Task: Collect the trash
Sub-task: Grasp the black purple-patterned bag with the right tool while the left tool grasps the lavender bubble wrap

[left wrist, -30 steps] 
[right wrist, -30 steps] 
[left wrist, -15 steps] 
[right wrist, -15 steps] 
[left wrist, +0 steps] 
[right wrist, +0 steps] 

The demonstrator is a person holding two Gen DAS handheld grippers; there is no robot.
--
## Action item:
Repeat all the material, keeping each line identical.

## Answer area:
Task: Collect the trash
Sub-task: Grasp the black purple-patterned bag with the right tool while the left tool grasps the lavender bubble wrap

[left wrist, -30 steps] 
[right wrist, -30 steps] 
[left wrist, -15 steps] 
[right wrist, -15 steps] 
[left wrist, +0 steps] 
[right wrist, +0 steps] 

The demonstrator is a person holding two Gen DAS handheld grippers; there is no robot.

The output has been given in full.